I think that’s it. From my experience working with HTML/CSS/JavaScript virtual lists, the variable-height requirement seems to be the trickiest to support. Fortunately, Qt’s item views support that out of the box.

Unfortunately, while Qt has documentation and examples covering how to render custom shapes and text, it doesn’t seem to mention anywhere how to use render custom widgets as list items, or how to get reasonable performance while using them.

Note: for the rest of this article I’ll generally refer to the custom widgets as “cards”, to make it clear that I’m talking about a specific type of widget that’s used to display model item data, as opposed to any subclass of QWidget.

Choosing an approach #

If you want to display custom UI for a model item in a view, it looks like there are two approaches:

  1. Construct a widget and call QAbstractItemView::setIndexWidget().
  2. Subclass QStyledItemDelegate and call QAbstractItemView::setItemDelegate() or a related method.

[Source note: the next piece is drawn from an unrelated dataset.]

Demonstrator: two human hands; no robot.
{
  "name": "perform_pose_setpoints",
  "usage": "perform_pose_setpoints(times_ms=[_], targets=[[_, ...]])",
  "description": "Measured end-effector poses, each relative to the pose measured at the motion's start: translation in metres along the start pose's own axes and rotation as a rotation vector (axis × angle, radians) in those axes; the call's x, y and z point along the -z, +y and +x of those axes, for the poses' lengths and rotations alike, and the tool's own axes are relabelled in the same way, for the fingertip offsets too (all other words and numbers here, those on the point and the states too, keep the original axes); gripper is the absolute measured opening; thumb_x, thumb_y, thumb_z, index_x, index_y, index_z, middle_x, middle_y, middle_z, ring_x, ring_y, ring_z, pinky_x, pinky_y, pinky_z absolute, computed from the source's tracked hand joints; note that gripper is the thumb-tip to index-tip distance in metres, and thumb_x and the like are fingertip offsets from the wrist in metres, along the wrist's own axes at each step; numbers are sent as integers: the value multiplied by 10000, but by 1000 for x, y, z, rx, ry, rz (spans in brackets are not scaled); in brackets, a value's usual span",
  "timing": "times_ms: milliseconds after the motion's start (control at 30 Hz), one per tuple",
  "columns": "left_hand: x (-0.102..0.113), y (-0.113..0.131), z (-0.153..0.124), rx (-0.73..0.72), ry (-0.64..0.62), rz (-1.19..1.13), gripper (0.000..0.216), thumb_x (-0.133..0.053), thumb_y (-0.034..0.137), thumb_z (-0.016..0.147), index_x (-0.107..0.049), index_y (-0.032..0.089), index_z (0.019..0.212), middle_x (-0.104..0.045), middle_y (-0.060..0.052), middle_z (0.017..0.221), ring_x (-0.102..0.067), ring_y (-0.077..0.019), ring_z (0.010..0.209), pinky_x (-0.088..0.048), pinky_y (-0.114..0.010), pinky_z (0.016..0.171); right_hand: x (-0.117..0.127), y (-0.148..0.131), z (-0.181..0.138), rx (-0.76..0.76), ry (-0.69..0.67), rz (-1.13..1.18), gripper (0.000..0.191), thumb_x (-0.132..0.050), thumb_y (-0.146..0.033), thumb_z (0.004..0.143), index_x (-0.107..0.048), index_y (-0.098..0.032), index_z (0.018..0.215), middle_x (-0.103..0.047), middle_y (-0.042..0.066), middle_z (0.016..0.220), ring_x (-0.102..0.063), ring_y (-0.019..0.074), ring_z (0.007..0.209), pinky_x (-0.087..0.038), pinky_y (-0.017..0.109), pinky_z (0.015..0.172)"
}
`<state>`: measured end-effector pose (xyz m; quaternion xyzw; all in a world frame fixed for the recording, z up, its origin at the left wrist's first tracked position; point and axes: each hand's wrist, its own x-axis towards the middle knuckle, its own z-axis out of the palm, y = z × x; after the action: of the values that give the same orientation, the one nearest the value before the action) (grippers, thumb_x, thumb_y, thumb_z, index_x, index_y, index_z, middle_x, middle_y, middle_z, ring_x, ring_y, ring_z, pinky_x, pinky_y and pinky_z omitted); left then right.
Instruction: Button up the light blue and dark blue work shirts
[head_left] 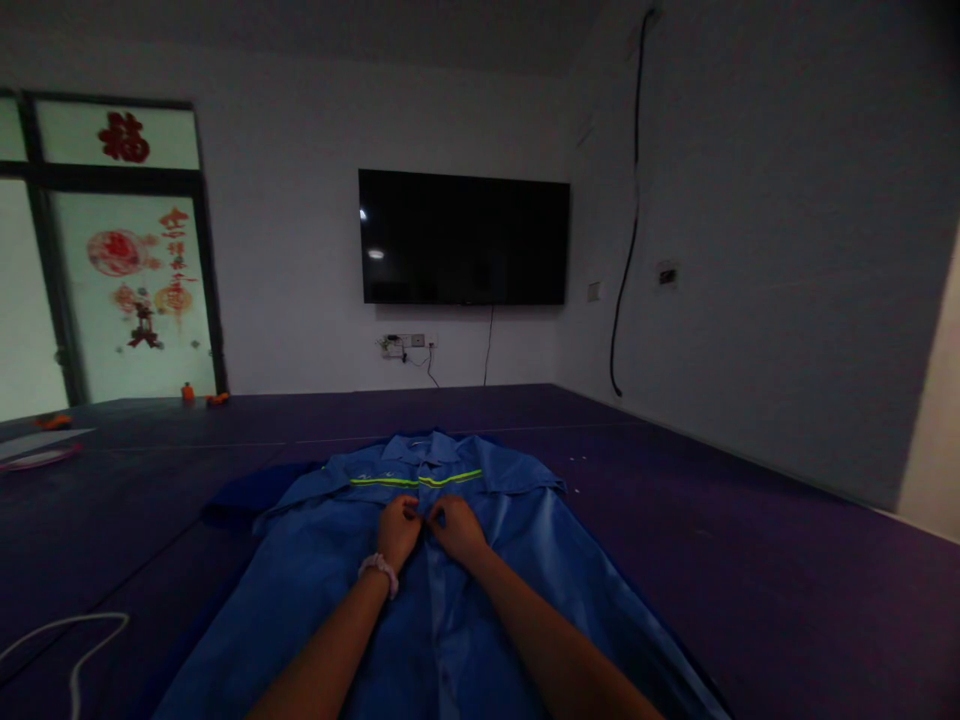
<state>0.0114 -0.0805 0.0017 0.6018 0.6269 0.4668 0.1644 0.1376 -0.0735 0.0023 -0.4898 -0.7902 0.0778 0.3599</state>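
A blue short-sleeved work shirt (300, 570) lies spread out, collar away from me, with a yellow-green stripe across its chest. Its front placket runs down the middle. My left hand (399, 528), with a pale scrunchie (379, 572) on the wrist, is closed in a pinch at the placket just below the stripe. Close beside it, my right hand (456, 528) pinches the other side of the placket. The small detail between the fingertips is too dark to make out. Under the shirt's left side, darker blue cloth (259, 492) sticks out.
The shirt rests on a dark purple surface (750, 560). A white cable (82, 625) lies at the lower left. Flat pale items (45, 445) and small orange objects (187, 392) are at the far left. Tiny white bits (577, 460) lie right of the shirt. A television (465, 238) hangs ahead.
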Motion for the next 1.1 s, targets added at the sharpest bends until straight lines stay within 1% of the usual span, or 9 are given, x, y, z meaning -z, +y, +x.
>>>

The first approach is definitely easier to get started with, as you can just populate your model and then construct your card for each index in the model, it’s similar to the approach you’d take if you weren’t using a model and were just using the cards in a layout in a scrollable area.

Unfortunately, it doesn’t scale well in two ways:

  1. Each item needs a card, which hangs around in memory, so memory usage is proportional to the size of the list, and it’s no longer really a virtual list. It’s also not easy to avoid having to create all the cards upfront, and that may introduce significant lag.
  2. Nothing ties the item’s state to the card’s state, so if the item changes you need to manually update the card. At first this was manageable, but as the number of ways in which a item’s state could change increased, it got very messy to keep everything in sync.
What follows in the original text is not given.